Someone offscreen mumbled a reply.
“I really hate these things.” Luka frowned. “Let’s be honest here. You don’t care about what I like or don’t. You just want to know what I can give you and what I want in return. I’ve seen better days. Kind of ironic, considering I’m a god of luck.” He chuckl
ed. “All I really need is a fresh start, and maybe that’s all you need, too. I don’t need your blood. None of that animal sacrifice nonsense. You won’t have to mutilate yourself or promise to wear your shoes backward or leave the lid off your trash can. And I’ll admit that I won’t change your life in any big way. Not my thing. I’m more of a serendipity specialist, but the world can turn on a moment, and that’s where I come in. You won’t become king of the universe or be loved by everyone or a super sex god. But if you allow me into your heart and hearth, all I ask for in return is a percentage of the good I help you attain. Say… ten percent? I could maybe go as low as eight. But that’s my bottom line.”
He bowed and stared at the camera for a few seconds.
“Is it still on? Should I say some—”
The video ended.
“I like him,” said Teri.
So did Phil. Most gods were too… godly. So full of themselves. Even the lesser ones had an aura of entitlement, as if you were lucky to have them. But this one seemed different. Luka was regal but relaxed. He seemed refreshingly down-to-earth.
They read the whole profile just to be sure what they were getting into. No blood offerings, weird rituals, or big demands. Just a standard “welcoming into the home” arrangement. They’d expected that. They’d already picked out the corner where they would stick their new idol.
“I think he’s perfect,” said Teri.
Phil was happy to discover a choice he and his wife agreed on.

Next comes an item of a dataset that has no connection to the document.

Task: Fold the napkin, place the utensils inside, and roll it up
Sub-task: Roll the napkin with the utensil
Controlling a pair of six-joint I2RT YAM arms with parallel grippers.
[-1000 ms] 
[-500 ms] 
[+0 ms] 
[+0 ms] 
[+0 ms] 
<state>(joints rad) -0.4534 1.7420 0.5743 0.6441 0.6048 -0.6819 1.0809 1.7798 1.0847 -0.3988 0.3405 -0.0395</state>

He was also overjoyed that it was finally done. He didn’t feel like scrolling through any more profiles. The site said that Luka was ready, and they met his minimum qualifications. Approval was just a click away.
They pricked their fingers with a needle and prepared to click on the ACCEPT button together.
She studied the blood on her fingertip. “This better not screw up my mouse.”
They clicked the button together. Teri retrieved some paper towels to wipe off the red stain. They spent a few more minutes filling out consent forms and double- and triple-clicking confirmation buttons. With the establishment of the Court of Divine Affairs, worship had become much more paperwork-intensive.
“Do we have to go pick up the idol ourselves?” she asked. “Or do they drop it off as part of the service?”